In the beginning was the Word
“In the beginning was the Word…” (1)Then why is it so hard to write poetry on sacred themes?
Having come to write poetry as an outcome of counselling, I began by exploring my faith, and yes, Bible characters sprang to life: poetry could paint poignant pictures of them and their interactions; you heard their voices; you wondered at limitations in narrative perspectives, especially regarding women. Yes, narrators could be blinkered by the contexts of their times; even so, that ‘Word’ was there from the beginning of Genesis, speaking of His saving function in the New Covenant, and there, at the end, in Revelation. At least, this is the Christian tradition, and linked to Hebrew tradition, even, in part, to Islam.
But who cares? It is like getting out that photograph album … You still have them? Fascinating, perhaps, if you know the characters in them, but unrelated audiences may be left cold. Not always, though: there may be other connections … like an interest in history. Readers interested in Ancient History might search Scripture. Some readers might respond to the imagery and cadences of the Prophets … As for the Psalms, well, all human feeling is there, already, poetically expressed … What can you add?
Well, that is it: you relate to those who share something of your experience. Pope (2) may have argued that what is thought before may as yet be ne’er so well expressed but I was not up to the competition. You communicate faith through who you are, even your failings, not through what you write, in my experience … only … you do so because of a longing to connect on a spiritual plane … and words come out of that.

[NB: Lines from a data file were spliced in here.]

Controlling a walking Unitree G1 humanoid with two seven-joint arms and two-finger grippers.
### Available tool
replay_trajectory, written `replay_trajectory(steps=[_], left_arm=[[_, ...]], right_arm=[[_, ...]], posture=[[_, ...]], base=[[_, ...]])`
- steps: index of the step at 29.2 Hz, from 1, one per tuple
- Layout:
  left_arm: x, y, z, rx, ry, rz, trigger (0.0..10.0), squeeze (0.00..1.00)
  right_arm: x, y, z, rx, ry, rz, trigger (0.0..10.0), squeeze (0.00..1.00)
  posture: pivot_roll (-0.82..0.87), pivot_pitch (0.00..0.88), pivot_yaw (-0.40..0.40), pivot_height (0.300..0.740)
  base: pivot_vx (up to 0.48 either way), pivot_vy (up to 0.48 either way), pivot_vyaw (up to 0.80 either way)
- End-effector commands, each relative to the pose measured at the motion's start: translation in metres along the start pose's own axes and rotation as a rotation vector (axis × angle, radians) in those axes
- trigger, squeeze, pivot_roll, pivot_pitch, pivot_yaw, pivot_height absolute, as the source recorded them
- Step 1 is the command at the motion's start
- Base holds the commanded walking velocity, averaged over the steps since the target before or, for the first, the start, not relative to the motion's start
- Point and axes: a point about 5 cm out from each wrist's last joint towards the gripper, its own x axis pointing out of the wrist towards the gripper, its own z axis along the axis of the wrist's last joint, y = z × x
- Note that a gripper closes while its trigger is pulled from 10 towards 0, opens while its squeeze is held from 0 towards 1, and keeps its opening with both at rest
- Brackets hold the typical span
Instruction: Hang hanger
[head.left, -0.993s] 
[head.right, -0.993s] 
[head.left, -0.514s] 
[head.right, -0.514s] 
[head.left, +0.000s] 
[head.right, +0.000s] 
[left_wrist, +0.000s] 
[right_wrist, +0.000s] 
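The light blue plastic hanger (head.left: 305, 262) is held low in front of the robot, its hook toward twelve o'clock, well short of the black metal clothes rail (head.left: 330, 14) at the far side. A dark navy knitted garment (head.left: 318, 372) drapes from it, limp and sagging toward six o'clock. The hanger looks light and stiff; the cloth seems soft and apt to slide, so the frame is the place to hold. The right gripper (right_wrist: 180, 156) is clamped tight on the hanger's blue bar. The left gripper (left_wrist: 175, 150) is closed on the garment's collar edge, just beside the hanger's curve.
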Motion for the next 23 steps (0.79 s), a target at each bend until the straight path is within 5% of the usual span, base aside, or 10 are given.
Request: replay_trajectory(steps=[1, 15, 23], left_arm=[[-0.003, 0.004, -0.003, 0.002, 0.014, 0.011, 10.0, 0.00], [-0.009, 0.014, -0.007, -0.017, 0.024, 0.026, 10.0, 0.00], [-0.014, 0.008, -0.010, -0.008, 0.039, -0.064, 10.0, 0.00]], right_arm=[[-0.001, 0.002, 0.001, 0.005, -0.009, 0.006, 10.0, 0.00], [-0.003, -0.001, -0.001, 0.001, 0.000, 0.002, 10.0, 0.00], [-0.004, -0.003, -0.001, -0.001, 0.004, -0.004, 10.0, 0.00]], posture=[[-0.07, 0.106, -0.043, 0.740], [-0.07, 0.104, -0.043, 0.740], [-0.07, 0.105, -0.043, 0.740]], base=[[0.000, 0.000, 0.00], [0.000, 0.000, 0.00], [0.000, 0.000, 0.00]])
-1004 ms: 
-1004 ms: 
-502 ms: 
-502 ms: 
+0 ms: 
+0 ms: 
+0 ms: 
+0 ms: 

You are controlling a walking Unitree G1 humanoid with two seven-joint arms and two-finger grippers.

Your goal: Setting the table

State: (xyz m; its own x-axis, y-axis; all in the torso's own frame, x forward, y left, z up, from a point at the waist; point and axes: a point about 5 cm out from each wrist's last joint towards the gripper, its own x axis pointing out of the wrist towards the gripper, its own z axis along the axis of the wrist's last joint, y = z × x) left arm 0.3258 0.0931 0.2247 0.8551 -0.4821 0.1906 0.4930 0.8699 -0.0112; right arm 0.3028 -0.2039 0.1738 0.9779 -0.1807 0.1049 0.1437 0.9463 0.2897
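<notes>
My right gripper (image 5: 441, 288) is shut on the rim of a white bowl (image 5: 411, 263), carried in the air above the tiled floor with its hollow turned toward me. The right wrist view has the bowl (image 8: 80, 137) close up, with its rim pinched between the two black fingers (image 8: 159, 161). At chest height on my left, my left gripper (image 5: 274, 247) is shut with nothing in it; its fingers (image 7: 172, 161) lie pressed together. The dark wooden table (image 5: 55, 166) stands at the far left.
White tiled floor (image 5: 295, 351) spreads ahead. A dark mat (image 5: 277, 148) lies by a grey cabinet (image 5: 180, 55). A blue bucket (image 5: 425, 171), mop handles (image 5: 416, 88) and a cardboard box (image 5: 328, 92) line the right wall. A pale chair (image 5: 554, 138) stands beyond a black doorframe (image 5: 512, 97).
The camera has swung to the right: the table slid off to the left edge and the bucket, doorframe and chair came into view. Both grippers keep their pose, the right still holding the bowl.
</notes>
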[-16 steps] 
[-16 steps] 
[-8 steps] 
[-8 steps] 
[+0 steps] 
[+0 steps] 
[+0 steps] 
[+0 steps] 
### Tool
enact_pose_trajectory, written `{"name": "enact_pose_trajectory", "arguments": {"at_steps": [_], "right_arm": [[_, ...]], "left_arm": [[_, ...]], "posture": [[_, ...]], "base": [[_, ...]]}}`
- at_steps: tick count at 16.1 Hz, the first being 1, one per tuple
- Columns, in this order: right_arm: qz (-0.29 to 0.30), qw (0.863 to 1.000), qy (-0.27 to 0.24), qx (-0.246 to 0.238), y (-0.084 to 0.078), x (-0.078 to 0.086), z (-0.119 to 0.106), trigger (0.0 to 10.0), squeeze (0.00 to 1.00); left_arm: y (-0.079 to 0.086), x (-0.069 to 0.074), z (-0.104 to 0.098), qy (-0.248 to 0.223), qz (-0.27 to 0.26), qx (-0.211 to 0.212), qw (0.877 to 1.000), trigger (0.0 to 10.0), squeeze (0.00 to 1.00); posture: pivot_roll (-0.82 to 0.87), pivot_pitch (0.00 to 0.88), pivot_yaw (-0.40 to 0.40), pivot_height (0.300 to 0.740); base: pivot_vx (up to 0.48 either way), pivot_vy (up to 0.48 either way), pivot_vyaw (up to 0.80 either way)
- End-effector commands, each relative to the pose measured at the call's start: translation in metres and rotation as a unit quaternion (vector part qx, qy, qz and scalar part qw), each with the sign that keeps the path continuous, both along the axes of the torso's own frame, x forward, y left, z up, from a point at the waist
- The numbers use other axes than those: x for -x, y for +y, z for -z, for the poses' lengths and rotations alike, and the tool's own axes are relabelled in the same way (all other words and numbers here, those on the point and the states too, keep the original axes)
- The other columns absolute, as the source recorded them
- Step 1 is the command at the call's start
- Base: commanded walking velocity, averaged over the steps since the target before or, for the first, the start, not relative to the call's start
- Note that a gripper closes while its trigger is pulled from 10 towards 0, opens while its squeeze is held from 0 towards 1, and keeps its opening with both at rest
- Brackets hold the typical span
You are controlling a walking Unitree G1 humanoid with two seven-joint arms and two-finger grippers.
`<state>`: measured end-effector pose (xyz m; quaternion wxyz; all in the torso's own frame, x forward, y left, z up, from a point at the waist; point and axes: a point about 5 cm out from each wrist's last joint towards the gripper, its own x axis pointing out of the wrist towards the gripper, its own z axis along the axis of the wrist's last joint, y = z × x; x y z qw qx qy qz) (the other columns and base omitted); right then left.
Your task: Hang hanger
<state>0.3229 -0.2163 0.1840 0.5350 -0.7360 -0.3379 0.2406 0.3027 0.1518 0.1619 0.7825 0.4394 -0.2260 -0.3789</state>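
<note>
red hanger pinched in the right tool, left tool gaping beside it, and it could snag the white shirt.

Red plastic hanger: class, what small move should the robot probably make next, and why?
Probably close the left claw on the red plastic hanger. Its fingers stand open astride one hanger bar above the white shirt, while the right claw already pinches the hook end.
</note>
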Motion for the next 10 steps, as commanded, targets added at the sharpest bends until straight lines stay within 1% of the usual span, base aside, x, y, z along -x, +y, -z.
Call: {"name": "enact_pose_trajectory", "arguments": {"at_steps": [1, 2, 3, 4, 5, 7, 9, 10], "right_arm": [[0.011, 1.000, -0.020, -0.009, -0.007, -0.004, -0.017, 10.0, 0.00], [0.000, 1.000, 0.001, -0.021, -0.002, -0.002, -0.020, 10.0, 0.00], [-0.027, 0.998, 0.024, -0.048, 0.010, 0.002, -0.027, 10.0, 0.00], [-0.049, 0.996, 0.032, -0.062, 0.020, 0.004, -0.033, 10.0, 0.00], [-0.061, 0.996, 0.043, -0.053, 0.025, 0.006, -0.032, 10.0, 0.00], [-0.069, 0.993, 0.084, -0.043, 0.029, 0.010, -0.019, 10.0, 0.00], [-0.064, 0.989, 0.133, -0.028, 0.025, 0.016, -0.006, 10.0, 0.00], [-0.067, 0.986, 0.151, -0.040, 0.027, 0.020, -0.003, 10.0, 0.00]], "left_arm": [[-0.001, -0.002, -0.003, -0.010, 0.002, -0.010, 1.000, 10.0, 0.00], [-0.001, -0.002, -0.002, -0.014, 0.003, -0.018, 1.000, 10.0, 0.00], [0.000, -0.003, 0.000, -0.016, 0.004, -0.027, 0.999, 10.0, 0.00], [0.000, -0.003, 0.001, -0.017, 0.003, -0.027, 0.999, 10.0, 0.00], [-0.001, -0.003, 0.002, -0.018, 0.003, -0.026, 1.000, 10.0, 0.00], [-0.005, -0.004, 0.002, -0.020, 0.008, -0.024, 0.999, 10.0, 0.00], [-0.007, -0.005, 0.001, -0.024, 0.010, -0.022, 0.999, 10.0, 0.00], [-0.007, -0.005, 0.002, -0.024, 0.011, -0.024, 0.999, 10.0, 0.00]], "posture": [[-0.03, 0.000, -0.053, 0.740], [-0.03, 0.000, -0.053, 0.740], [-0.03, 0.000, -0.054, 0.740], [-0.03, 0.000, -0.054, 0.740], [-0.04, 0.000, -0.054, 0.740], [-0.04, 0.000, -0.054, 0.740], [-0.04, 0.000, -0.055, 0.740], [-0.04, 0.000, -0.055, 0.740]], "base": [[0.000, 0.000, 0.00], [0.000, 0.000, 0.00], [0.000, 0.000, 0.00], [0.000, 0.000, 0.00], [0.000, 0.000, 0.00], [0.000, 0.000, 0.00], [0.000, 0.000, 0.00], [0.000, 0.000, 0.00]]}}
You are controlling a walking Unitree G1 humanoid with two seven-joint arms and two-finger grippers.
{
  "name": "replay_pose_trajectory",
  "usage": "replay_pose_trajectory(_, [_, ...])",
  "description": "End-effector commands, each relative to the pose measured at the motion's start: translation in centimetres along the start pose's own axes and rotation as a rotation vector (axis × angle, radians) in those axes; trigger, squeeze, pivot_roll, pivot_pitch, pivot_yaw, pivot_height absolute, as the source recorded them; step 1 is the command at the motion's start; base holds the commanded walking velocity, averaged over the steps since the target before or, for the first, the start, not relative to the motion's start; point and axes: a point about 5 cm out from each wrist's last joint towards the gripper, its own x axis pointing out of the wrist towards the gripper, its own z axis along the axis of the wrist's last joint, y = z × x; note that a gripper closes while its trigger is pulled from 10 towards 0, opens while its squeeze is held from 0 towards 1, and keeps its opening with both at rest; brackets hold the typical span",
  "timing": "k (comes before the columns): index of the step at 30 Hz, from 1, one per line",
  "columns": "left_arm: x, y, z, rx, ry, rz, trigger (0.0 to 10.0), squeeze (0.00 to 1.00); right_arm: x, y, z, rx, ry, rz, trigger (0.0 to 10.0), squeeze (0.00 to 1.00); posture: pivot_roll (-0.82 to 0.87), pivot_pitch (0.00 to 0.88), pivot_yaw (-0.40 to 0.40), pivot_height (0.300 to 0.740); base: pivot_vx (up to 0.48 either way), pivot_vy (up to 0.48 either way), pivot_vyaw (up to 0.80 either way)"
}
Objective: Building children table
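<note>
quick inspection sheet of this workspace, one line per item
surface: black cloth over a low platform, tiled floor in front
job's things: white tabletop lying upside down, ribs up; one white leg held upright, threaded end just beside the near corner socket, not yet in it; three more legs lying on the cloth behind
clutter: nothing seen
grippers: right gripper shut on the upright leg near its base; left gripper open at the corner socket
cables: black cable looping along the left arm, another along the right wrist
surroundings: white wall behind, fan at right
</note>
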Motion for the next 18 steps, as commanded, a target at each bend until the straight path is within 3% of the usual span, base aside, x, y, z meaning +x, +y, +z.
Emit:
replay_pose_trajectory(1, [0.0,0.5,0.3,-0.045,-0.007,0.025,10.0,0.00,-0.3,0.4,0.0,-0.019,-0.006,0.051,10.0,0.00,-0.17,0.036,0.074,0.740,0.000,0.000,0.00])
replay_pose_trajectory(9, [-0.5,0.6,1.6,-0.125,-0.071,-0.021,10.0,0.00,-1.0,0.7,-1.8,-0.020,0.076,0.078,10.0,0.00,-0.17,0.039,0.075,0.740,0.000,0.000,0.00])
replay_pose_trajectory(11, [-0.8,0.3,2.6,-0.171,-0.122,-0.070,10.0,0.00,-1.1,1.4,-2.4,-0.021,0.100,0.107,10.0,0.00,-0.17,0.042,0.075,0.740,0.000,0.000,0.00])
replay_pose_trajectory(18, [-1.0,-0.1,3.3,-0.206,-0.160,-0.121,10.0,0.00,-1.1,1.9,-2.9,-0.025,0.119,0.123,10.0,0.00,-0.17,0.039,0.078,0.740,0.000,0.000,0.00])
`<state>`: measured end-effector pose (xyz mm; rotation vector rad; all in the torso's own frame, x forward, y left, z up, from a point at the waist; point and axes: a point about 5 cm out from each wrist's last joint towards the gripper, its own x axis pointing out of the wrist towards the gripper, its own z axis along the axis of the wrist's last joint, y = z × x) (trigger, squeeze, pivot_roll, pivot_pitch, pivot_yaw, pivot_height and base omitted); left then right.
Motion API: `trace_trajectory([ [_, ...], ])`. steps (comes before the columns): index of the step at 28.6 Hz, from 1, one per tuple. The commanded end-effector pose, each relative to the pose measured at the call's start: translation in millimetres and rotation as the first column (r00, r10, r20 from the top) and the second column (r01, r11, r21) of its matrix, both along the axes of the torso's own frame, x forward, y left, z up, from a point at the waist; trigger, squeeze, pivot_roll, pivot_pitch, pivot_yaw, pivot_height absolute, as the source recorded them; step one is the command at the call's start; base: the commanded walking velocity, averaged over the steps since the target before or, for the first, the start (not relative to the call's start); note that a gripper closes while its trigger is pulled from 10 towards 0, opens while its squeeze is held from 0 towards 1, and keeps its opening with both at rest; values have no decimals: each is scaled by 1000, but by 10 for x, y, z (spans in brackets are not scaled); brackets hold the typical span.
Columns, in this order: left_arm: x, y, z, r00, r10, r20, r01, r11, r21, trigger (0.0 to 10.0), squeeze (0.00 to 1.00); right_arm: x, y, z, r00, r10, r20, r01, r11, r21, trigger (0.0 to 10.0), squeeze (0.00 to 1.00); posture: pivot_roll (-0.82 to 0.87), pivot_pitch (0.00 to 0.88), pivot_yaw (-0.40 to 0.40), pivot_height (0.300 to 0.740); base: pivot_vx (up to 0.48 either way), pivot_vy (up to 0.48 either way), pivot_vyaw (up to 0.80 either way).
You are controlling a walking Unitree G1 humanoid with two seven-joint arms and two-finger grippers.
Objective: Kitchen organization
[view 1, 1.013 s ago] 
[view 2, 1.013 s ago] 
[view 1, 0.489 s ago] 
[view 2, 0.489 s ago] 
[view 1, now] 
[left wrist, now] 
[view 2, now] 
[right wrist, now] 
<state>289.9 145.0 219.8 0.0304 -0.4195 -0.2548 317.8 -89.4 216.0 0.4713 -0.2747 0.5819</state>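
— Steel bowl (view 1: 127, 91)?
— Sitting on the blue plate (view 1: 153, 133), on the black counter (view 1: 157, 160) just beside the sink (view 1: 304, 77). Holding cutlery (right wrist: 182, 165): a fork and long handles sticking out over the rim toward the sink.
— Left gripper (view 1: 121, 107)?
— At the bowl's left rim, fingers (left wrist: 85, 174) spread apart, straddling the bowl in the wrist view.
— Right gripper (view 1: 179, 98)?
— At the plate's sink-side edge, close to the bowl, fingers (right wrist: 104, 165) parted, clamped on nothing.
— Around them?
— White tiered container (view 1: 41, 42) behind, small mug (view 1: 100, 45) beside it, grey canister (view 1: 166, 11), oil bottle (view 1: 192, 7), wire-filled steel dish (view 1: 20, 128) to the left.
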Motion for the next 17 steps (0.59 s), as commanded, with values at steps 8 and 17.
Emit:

Those words tend to be passed down through orally related experience, like stories of when ancestral spirits seem to speak to the bereaved, for example, rather than written down in sacred writings. Stories would evolve, like flashes of light from the moors being seen as signs from former folk, still living, as fairies, perhaps, in caves underground, though survival of the human race depended so closely on knowledge of the world around them, that it is hard to believe that people really believed in these tales, not as factual.
Curiously, that brings me back to that ‘Word’. Sacred writings may argue that the Word links us to eternity, to the life of the whole world, even the universe. Archaeologists, too, explore these ideas, as through the tiny figurine that they named Cernunnos, (3) linking him to possible deities, or expressions of the human desire to seek the source of life and meaning. Yes, I could write a poem on that.
And I could write poetry linking us to archaeological evidence of the significance of the evolution of empires, as in Homo Hunter, in the Locked Down Anthology published by Poetry Space, in March this year. Now, history can link that with sacred writings … and flesh the significance of archaeological finds.
But perhaps, today, Climate Change reveals our strongest link with eternity. Survival depends on grasping our links with the dust of the stars and the water vapour of the clouds and rivers and seas. Engaging with the cycle of needs of every living thing is crucial to see ways to save the planet, not just ourselves. And that is why my poetry has evolved to explore restorative relationships with all living things. Interesting, though, how those scriptures relate the life of the planet, and our role in it, from beginning to end, as deriving from the ‘Word’…
Cernunnos Cernunnos, they called him, this small figurine: five centimetres of copper alloy or the god of wild things … found in the ground, the only one in this land. Google calls him the god of many things, linked with Herne the Hunter and The Green Man, with male energy. But could this figurine of two thousand years ago be but a symbol created by someone searching for the source of life and meaning?
M. Anne Alexander
1 N.I.V. Bible .John 1:1-3; 17:5; 1John 1:1-2; Gen.1:1; Rev.19:13
2 Pope A. 1688-1744, on “true wit”, in An Essay in Criticism
3 National Trust magazine, Summer 2019, page 18: article on a figure found by archaeologists at Wimpole Hall.
M. Anne Alexander’s poetry generally explores restorative relationships with Nature, especially in landscapes with spiritual, historical and contemporary significance. Her background is as a lecturer in English and teacher of Music. She began writing poetry as an outcome of counselling. Poems are published regularly in the Bury Free Press and in Poetry Space, including in their recent Locked Down Anthology. Other poems are to appear in the August and September issues of Dreich. She is also author of Thomas Hardy: the “dream-country” of his fiction – a study of the creative process (Vision Press/Barnes & Noble).